◆ Task prompt
Print the data below exactly, but only the lines from the one containing "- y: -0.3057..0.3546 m" down to the one containing "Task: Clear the", inclusive.

◆ Given data
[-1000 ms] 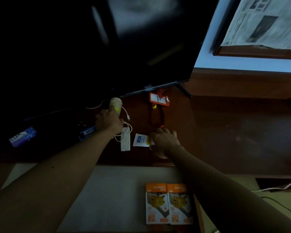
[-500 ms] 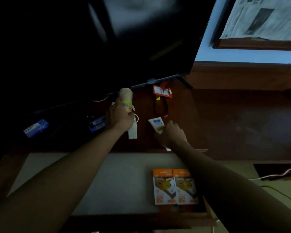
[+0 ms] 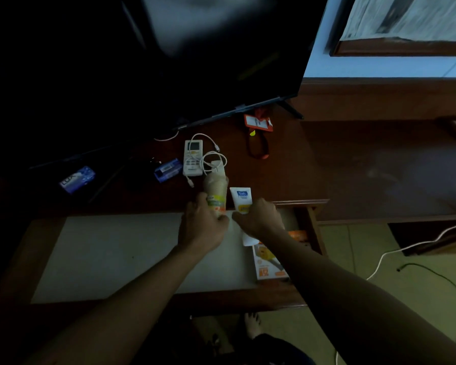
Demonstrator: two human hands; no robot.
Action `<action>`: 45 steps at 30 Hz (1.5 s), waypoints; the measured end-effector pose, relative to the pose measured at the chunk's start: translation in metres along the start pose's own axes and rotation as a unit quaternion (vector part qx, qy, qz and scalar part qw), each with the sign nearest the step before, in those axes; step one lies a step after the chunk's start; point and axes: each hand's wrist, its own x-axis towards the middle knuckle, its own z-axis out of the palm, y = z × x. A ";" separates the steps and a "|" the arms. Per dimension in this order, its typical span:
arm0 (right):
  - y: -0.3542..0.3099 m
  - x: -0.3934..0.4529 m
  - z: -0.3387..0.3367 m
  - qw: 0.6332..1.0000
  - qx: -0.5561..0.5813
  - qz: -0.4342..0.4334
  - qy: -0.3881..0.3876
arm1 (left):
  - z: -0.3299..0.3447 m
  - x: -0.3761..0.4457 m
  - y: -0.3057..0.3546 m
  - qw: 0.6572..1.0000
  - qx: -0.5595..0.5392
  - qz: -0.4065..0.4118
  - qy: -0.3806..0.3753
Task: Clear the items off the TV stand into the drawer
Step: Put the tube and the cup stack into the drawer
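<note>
Left hand [image 3: 203, 227] wraps a cream bottle [image 3: 216, 193]; right hand [image 3: 258, 219] pinches a white tube [image 3: 241, 198]. Both containers run lengthwise toward 12 o'clock, side by side above the open drawer's [image 3: 116, 254] back edge, with the pale drawer floor directly at 6 o'clock beneath both wrists. Orange charger boxes [image 3: 267, 264] lie at the drawer's right end under the right forearm. Remote [image 3: 192, 158], white cable [image 3: 211, 160], blue soap box [image 3: 77, 179], and orange lanyard badge [image 3: 257, 123] remain on the TV stand [image 3: 353, 167].

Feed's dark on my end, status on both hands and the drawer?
Left hand grips beige bottle; right hand grips white tube. Both above open drawer, not yet dropped. Remote, cable remain on stand. Nothing blocking.
</note>
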 end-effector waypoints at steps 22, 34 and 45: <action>0.040 -0.017 0.089 0.991 -0.105 0.029 -0.082 | 0.069 -0.008 -0.079 0.978 0.012 -0.128 -0.163; 0.053 -0.009 0.105 0.964 -0.240 -0.056 -0.103 | 0.093 -0.009 -0.089 0.975 -0.008 -0.115 -0.191; 0.052 -0.012 0.100 0.940 -0.314 -0.090 -0.102 | 0.092 -0.014 -0.090 0.974 -0.035 -0.099 -0.199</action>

◆ Exercise output
  - y: -0.3057..0.3546 m
  - qw: 0.6572..1.0000
  - qx: -0.5595..0.5392
  - qz: -0.4065..0.4118
  - qy: -0.3806..0.3753
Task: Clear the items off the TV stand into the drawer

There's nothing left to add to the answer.